Since there seem to be no Jewish (and certainly are no Orthodox Jewish) foster families available at this time in Rensselaer, Albany, or Schenectady County (this is based on conversations with other foster parents), placing these two children for foster care with a Jewish family — in, say, Boro Park — would mean that their mother probably would not be able to visit with them.
So Judge Cholakis, in keeping the children local, is not ignoring the religious and cultural needs of these children; she’s balancing that against the need to preserve the mother-child relationship and to promote family reunification as mandated by law.
And in any case, the conversation at this point can only be about foster care placement. Adoption only becomes a possibility after a child has been in foster care for 15 of the past 22 months; at that point, if the parents aren’t making progress toward providing a safe and adequate home, New York law requires that the county begin legal proceedings to terminate parental rights. This gives the child the possibility of being adopted and growing up in a “forever family.”
So there’s no way that the county is making any “plans” for adoption just a few months into the foster placement. Even if there have been conversations, conversations don’t equal legal plans, and it’s all governed by the legal requirements. Foster parents falling in love with a baby in their care? Sure, it happens all the time. Baby leaves after many months and is adopted elsewhere? Sure. Happens.
Agudath Israel of America has been muddying the waters between foster care placement and pre-adoptive placement and smearing a hard-working Department of Social Services. And what’s particularly sad is that their intervention is not needed. As a former foster parent, I know that the birth mother could have a great deal of say over where her children are adopted, if she’s decided that she’s not going to be able to raise her children.
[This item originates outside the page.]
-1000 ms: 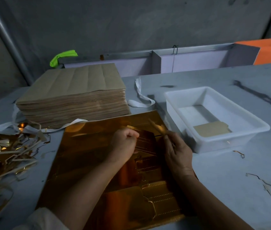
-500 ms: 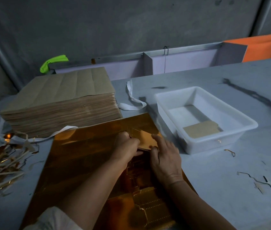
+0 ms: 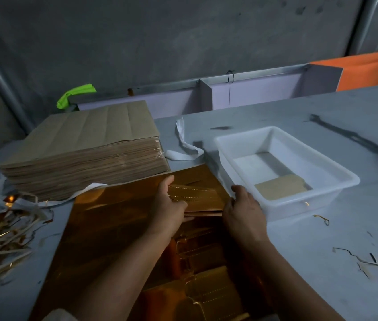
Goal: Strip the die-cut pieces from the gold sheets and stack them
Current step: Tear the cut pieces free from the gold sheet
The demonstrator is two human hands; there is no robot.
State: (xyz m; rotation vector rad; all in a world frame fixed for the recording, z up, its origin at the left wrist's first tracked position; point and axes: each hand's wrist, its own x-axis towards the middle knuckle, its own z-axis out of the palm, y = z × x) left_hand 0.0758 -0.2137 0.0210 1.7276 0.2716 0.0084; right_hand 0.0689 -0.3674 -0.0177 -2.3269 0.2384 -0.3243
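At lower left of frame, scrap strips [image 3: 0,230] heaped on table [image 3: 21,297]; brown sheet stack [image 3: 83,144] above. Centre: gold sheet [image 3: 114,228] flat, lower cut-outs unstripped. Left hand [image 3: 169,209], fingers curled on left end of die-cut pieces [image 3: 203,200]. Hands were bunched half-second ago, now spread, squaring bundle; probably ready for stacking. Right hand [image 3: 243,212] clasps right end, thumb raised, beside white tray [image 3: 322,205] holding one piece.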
If she’s ready to relinquish her parental rights, rather than waiting for time to run out on her, she could do so conditionally: On condition that the children are adopted together, that they’re adopted by an Orthodox family, by an ultra-Orthodox family, or even by a particular ultra-Orthodox family (who are certified as foster parents, of course). She has that power! I hope someone has told her that.
Agudath Israel of America should be ashamed of themselves. Tochachah — reproof — is best given in private, but when the offending party is loudly libeling another party, I think they have forfeited their right to that courtesy.
And on re-reading the original article, I have to ask again: Where was this young woman’s family and community before DSS stepped in? There was a bris, there was a grandmother; didn’t anyone realize that there was a problem?